So what we want to accomplish with this patch is to make the
"--generate-jli-classes" feature available to people who are already
using CDS, so that they don't need to create a custom JDK just to get a
few optimized XXX$Holder classes. In fact, CDS users don't need to do
anything extra, as the LF_RESOLVE traces are automatically included in
the output of -XX:DumpLoadedClassList. Once they upgrade to JDK 16, they
will automatically benefit from this patch.

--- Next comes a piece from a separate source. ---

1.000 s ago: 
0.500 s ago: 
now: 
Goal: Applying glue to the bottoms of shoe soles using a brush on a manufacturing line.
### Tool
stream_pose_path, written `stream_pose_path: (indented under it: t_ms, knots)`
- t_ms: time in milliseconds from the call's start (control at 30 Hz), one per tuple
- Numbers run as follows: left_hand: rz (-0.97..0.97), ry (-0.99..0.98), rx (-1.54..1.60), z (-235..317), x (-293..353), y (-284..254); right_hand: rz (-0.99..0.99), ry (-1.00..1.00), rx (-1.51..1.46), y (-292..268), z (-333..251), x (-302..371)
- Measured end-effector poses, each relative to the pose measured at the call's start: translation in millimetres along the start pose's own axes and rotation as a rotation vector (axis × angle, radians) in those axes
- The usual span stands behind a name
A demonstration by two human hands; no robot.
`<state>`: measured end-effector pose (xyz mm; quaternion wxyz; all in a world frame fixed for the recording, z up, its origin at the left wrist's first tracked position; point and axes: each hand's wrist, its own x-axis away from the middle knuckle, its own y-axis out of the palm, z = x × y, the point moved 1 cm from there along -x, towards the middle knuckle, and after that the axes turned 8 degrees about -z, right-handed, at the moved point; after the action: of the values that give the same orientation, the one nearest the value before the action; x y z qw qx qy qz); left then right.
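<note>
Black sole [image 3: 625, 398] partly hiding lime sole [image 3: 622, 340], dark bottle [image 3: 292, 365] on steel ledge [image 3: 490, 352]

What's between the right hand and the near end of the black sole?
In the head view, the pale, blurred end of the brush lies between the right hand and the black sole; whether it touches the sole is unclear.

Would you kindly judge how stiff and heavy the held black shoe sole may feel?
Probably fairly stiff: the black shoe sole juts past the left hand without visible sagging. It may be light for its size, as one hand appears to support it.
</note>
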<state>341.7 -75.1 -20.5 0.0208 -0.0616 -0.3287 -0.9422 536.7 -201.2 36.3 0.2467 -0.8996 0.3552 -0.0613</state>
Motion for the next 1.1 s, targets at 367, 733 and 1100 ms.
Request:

I understand that this is a little messy. We need to move some code from
the jdk.jlink module into java.base, such as
GenerateJLIClassesHelper::generateMethodHandleHolderClasses. These are
simple text parsing functions. They are called by hotspot, and hotspot
is conceptually part of java.base. If we leave them inside jdk.jlink,
then we would have part of java.base depending on jdk.link, which is not
good.
========
In the long term, in project Leyden, we will have better integration
between jlink, AOT, CDS, etc. Today we use "jaotc" to create
AOT-compiled code, and "java -Xshare:dump" to create the CDS archive. I
think eventually we will just use "jlink", which will internally drive
AOT and CDS.
Today jlink create a whole JDK image, but we may want to generate just
an executable, something like
$ jlink --add-modules myapp ..... --trace-file myapp.trace --output
myapp.exe
$ ./myapp.exe options ...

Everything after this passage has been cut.